• Task details:
Repeat all the data exactly, and where a record holds a picture, leave that picture out.

(Records contained in a dataset)
┌──
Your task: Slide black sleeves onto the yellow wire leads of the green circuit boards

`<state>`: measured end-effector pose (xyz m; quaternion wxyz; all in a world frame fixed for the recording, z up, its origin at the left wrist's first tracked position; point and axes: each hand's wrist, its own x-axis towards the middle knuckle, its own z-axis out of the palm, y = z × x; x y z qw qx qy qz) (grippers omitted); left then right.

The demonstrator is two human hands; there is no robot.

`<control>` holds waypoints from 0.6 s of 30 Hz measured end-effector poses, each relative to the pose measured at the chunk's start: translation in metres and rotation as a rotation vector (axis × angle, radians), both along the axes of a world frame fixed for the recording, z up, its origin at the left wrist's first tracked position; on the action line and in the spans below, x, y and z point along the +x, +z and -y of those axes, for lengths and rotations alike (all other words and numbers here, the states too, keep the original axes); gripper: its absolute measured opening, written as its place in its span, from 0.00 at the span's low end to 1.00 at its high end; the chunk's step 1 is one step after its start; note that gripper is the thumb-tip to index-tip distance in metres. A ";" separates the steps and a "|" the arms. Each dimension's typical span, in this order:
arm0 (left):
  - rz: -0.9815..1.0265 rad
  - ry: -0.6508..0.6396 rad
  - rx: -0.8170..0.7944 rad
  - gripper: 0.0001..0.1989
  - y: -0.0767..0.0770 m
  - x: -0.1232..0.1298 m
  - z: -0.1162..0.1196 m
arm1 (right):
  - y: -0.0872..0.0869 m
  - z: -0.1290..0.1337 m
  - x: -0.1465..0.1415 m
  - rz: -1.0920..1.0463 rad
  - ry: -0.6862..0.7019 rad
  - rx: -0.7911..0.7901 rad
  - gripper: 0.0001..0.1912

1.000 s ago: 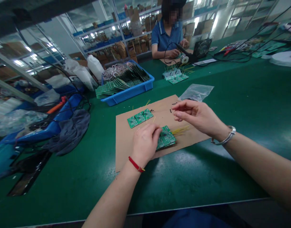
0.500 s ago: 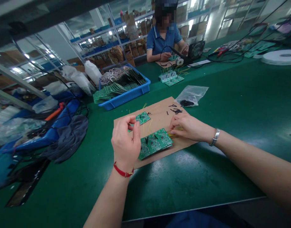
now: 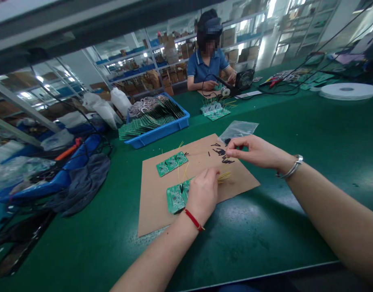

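I am pressing my open left hand point(image 3: 203, 194) on a green circuit board point(image 3: 176, 197) lying on brown cardboard point(image 3: 157, 211). I am pinching my right hand point(image 3: 256, 152) just above small black bits point(image 3: 220, 151), but I cannot tell if it is holding one.

Bench: a green-topped workbench point(image 3: 298, 121) runs from 9 o'clock round to 3 o'clock.
Shelving: white metal storage racks point(image 3: 171, 61) stand at 12 o'clock, holding cardboard boxes point(image 3: 171, 48); a further rack point(image 3: 305, 32) stands at 1 o'clock.
Overhead: a dark beam point(image 3: 67, 30) crosses from 10 o'clock to 12 o'clock.
Wall: a pale wall point(image 3: 72, 61) shows at 10 o'clock.
Light: bright ceiling lamps point(image 3: 24, 94) glow at 10 o'clock; strong glare point(image 3: 262, 46) falls at 1 o'clock.
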<state>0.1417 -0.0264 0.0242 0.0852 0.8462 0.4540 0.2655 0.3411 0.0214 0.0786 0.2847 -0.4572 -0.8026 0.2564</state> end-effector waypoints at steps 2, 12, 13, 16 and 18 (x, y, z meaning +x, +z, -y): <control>0.050 -0.014 0.031 0.07 -0.005 -0.003 0.004 | -0.009 -0.018 0.000 -0.002 -0.093 -0.008 0.20; 0.117 -0.051 0.065 0.07 -0.017 -0.003 0.008 | -0.057 -0.087 -0.045 0.659 -0.436 0.041 0.10; 0.117 -0.053 0.065 0.07 -0.017 -0.003 0.008 | -0.058 -0.087 -0.048 0.673 -0.431 0.054 0.10; 0.115 -0.062 0.066 0.08 -0.017 -0.004 0.008 | -0.061 -0.087 -0.050 0.701 -0.410 0.079 0.12; 0.112 -0.067 0.061 0.08 -0.017 -0.004 0.008 | -0.063 -0.087 -0.050 0.704 -0.410 0.080 0.12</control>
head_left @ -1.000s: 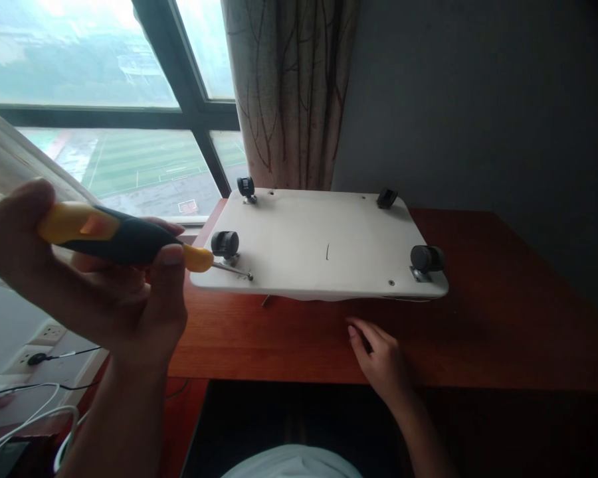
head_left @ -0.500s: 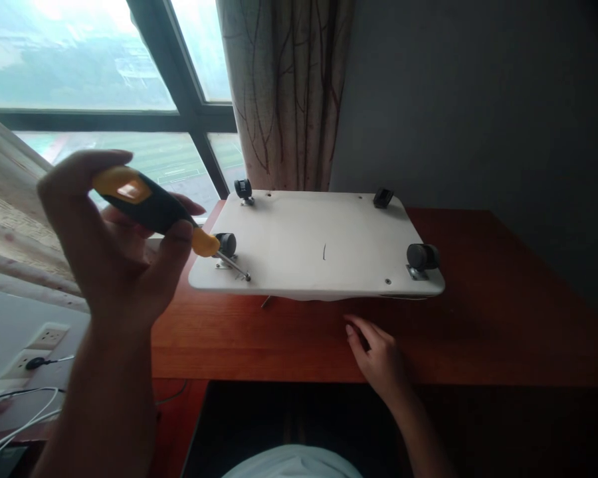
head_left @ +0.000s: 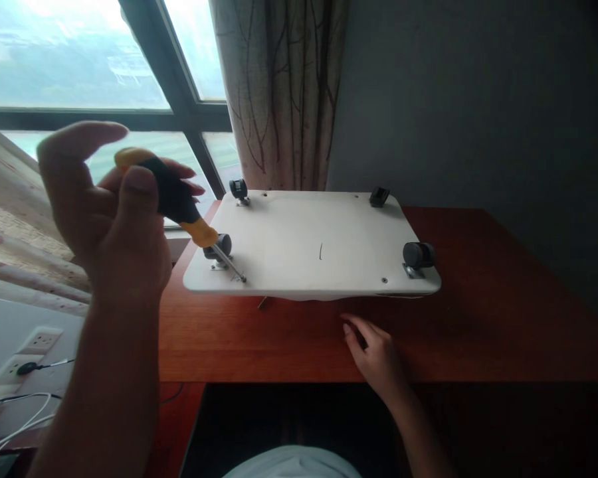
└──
• Completed exercise:
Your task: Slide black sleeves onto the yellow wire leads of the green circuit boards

`<state>`: measured end-effector pose (xyz m; quaternion wxyz; all in a world frame fixed for the recording, z up, its origin at the left wrist's first tracked position; point and axes: each hand's wrist, its own x-axis towards the middle knuckle, its own z-axis out of the palm, y = z × x; x y z qw qx qy qz) (grippers omitted); left then right.

The demonstrator is two human hands; there is no robot.

`<control>` holds waypoints from 0.6 s of 30 Hz measured end-effector poses, each relative to the pose measured at the chunk's start: translation in metres and rotation as a rotation vector (axis × angle, radians), both along the axes of a world frame fixed for the recording, z up, its origin at the left wrist's first tracked position; on the action line and in the spans below, x, y and z point along the +x, +z and -y of those axes, for lengths and rotations alike (all other words and numbers here, the states too, keep the original axes); gripper: its absolute measured opening, written as its place in its span, from 0.00 at the span's low end to 1.00 at its high end; the chunk's step 1 is one step after its start; note that gripper is the thumb-tip to index-tip distance in metres. A ";" separates the steps and a "|" the arms. Each dimension's typical span, in this order:
arm0 (left):
  - rz: -0.9815..1.0265 rad
  - ry: -0.6508..0.6396 rad
  - rx: -0.8170..0.7944 rad
  - gripper: 0.0001..0.1989
  - y: -0.0767..0.0770 m
  - x: -0.1232..0.1298 m
  - z: -0.1162..0.1196 m
arm1 (right):
  - y: -0.0872..0.0869 m
  - z: -0.1290..0.1337 m
  - x: -0.1465..0.1415 m
  - rz: -1.0920..1.0463 rad
  - ry: -0.6862..0.7019 rad
  - rx: -0.7911..0.7901 rad
  - gripper: 0.0001..0.1912

1.000 s ago: 
0.500 s ago: 
now: 

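I am pressing my open left hand point(image 3: 203, 194) on a green circuit board point(image 3: 176, 197) lying on brown cardboard point(image 3: 157, 211). I am pinching my right hand point(image 3: 256, 152) just above small black bits point(image 3: 220, 151), but I cannot tell if it is holding one.

Bench: a green-topped workbench point(image 3: 298, 121) runs from 9 o'clock round to 3 o'clock.
Shelving: white metal storage racks point(image 3: 171, 61) stand at 12 o'clock, holding cardboard boxes point(image 3: 171, 48); a further rack point(image 3: 305, 32) stands at 1 o'clock.
Overhead: a dark beam point(image 3: 67, 30) crosses from 10 o'clock to 12 o'clock.
Wall: a pale wall point(image 3: 72, 61) shows at 10 o'clock.
Light: bright ceiling lamps point(image 3: 24, 94) glow at 10 o'clock; strong glare point(image 3: 262, 46) falls at 1 o'clock.
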<state>0.1417 -0.0264 0.0242 0.0852 0.8462 0.4540 0.2655 0.3411 0.0214 0.0786 0.2847 -0.4572 -0.8026 0.2564</state> end-effector waypoints at steps 2, 12, 13, 16 and 18 (x, y, z meaning +x, +z, -y): <control>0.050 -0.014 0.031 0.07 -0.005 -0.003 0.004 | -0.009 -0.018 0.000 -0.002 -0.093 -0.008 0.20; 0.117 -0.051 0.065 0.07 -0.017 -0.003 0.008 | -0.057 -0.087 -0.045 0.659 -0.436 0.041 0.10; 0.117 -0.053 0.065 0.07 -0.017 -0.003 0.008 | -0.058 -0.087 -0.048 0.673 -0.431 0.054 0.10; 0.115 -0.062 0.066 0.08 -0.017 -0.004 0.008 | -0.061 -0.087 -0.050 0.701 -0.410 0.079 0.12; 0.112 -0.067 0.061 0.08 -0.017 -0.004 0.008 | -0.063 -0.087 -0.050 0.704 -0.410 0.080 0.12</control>
head_left @ -1.000s: 
head_left @ -0.500s: 
head_left @ +0.000s: 

With this output, the exercise is done.